Em março de 2025, Eduardo Bolsonaro, ex-deputado federal pelo PL-SP, foi responsável por alugar um carro do modelo Jeep Commander em Brasília, mesmo estando autoexilado nos Estados Unidos desde fevereiro do mesmo ano. O aluguel custou R$ 8 mil, dos quais R$ 5.333,34 foram reembolsados pela Câmara dos Deputados, conforme os dados oficiais. A controvérsia gerou questionamentos, já que a nota foi emitida após a sua mudança para o exterior. Com informações do Metrópoles.

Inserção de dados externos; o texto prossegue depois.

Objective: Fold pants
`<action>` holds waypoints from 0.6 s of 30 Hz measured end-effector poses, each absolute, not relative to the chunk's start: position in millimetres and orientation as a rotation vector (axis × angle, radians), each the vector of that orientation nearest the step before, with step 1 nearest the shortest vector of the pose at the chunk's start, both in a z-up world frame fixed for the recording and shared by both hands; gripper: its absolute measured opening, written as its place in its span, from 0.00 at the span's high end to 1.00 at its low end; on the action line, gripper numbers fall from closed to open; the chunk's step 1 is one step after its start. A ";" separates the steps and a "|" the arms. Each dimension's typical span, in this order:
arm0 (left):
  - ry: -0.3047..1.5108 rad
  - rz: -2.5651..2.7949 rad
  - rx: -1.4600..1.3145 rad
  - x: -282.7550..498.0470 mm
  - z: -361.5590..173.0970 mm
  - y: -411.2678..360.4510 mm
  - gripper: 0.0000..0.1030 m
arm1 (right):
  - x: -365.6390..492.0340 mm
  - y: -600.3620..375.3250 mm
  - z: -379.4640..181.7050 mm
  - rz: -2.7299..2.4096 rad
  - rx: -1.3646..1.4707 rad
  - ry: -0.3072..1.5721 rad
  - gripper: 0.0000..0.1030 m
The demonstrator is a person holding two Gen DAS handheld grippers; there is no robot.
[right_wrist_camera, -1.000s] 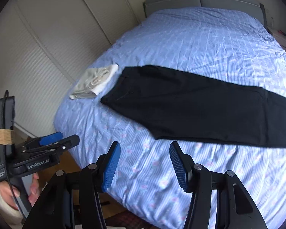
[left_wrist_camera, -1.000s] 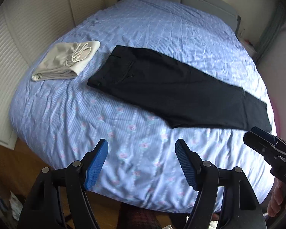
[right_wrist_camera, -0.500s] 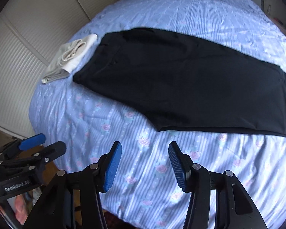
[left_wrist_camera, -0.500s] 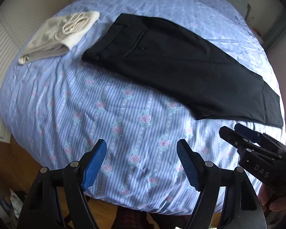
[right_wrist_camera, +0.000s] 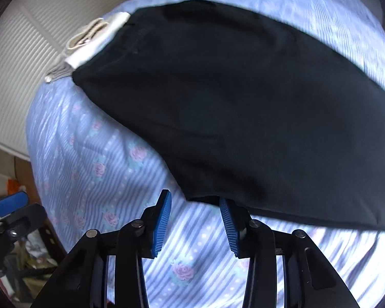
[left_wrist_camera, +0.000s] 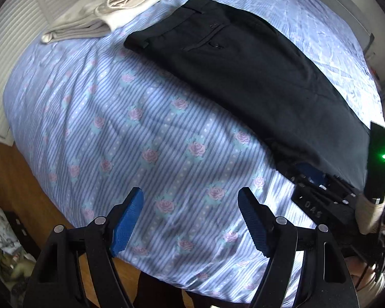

Além do aluguel do carro, Eduardo Bolsonaro também obteve reembolso de uma despesa com abastecimento de combustível no valor de R$ 195,68, com uma nota datada de 9 de março de 2025. Outras despesas no total de R$ 642,09 também foram reembolsadas, totalizando R$ 15.615,82 em gastos durante o mês. As despesas incluíam custos com manutenção de escritório de apoio à atividade parlamentar, telefonia, táxi, pedágio e combustível.

O valor total das despesas foi pago pela cota parlamentar, que cobre gastos relacionados à atividade do mandato, como viagens, locação de veículos e manutenção de escritórios. O uso desse recurso é regulamentado e fiscalizado, mas não está claro se as despesas, como o aluguel e abastecimento do veículo, foram feitas por outra pessoa em nome do ex-deputado.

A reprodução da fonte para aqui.